Want to know more about innovative finance right away? Then dive into this toolkit!


The Bad

Entering the investor market with “Angel Eyes” is calling for trouble. Not that capital providers have bad intentions – they may simply be very different from yours. Therefore, it is a really bad idea not to know what your options are. Once you secured a specific financing instrument, you have to live with its consequences for quite some time, and it may also influence what is possible in future financing rounds. The chart below gives an easy orientation on some of the main “coordinates” of financing instruments. You can also WATCH THIS GREAT VIDEO from our course.

Want to have a quick overview about what to avoid?

SFA Financing Instruments - Features

Tip:  If you need a very basic orientation, you will find the lecture video FINANCING INSTRUMENTS AND SIDE EFFECTS on our SFA learning platform. Bottom line: Spend some time beforehand identifying the major features of different financing instruments. This will definitely pay off later.

The Ugly

It’s  not good to be wanted for crime, but to be wanted by investors is an entirely different story – and high on every impact entrepreneur’s agenda. Just make sure to attract the right type of investors and team up with them.

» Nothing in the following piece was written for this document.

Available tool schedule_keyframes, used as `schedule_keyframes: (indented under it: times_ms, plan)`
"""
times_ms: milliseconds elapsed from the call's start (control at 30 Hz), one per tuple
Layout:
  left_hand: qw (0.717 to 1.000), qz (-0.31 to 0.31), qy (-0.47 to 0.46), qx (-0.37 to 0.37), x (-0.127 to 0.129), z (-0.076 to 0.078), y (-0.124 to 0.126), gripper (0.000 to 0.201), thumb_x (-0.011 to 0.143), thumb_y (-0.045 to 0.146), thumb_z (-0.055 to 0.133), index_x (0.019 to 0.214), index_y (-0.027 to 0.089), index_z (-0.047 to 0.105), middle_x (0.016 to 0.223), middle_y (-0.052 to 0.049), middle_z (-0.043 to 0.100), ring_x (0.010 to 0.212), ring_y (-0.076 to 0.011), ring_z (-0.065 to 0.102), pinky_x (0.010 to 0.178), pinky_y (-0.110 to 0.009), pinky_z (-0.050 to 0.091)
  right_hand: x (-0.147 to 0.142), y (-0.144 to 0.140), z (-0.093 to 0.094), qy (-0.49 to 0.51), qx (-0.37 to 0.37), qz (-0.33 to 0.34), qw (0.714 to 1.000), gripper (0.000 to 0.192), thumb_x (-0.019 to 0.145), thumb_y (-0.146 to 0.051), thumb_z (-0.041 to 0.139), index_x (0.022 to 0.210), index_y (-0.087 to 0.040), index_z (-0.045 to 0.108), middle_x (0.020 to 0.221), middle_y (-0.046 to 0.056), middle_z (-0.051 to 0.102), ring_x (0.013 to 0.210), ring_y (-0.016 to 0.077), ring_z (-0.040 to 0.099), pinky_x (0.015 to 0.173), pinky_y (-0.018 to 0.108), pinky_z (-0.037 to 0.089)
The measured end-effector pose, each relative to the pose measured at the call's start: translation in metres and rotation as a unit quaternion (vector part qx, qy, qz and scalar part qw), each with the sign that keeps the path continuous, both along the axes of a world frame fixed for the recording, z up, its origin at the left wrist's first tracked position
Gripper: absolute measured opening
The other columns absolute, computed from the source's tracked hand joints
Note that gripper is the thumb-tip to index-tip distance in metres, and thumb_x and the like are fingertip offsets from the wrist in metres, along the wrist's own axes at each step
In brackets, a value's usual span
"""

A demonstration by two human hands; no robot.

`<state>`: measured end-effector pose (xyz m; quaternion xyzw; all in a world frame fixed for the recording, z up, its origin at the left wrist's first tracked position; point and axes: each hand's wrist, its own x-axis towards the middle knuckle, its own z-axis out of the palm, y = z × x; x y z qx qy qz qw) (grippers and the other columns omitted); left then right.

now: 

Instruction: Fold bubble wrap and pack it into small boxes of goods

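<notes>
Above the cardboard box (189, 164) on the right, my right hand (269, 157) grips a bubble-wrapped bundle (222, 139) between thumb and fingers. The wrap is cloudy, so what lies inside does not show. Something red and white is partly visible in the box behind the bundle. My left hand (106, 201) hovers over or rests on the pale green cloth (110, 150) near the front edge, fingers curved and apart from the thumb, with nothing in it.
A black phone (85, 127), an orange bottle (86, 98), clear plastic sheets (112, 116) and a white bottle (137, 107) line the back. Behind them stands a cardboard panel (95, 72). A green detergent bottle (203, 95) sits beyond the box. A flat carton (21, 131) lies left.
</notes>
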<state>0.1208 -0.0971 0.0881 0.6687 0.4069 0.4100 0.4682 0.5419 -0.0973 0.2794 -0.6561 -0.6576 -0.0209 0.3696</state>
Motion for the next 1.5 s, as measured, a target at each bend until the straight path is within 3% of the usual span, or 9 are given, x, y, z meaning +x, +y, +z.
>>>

One important clue is to first retrieve the vital pieces of information, so you know exactly where to find these investors. In real-life terms, this means first and foremost to research and select investors according to the financing instruments that will serve your journey best. Who exactly provides these instruments in your region and sector? And what are their requirements and expectations? If you have full knowledge of these coordinates, it’s easier to find the gold.

Tip:  IN UNIT 7 on our SFA learning platform there are videos, infographics, and tools about approaching (the right) investors. There is also guidance about how building meaningful investor long- and shortlists that allow you to target the right investors and save tons of time. Bottom line: Once you know exactly what you need (and what you don’t need), it’s so much easier to attract it.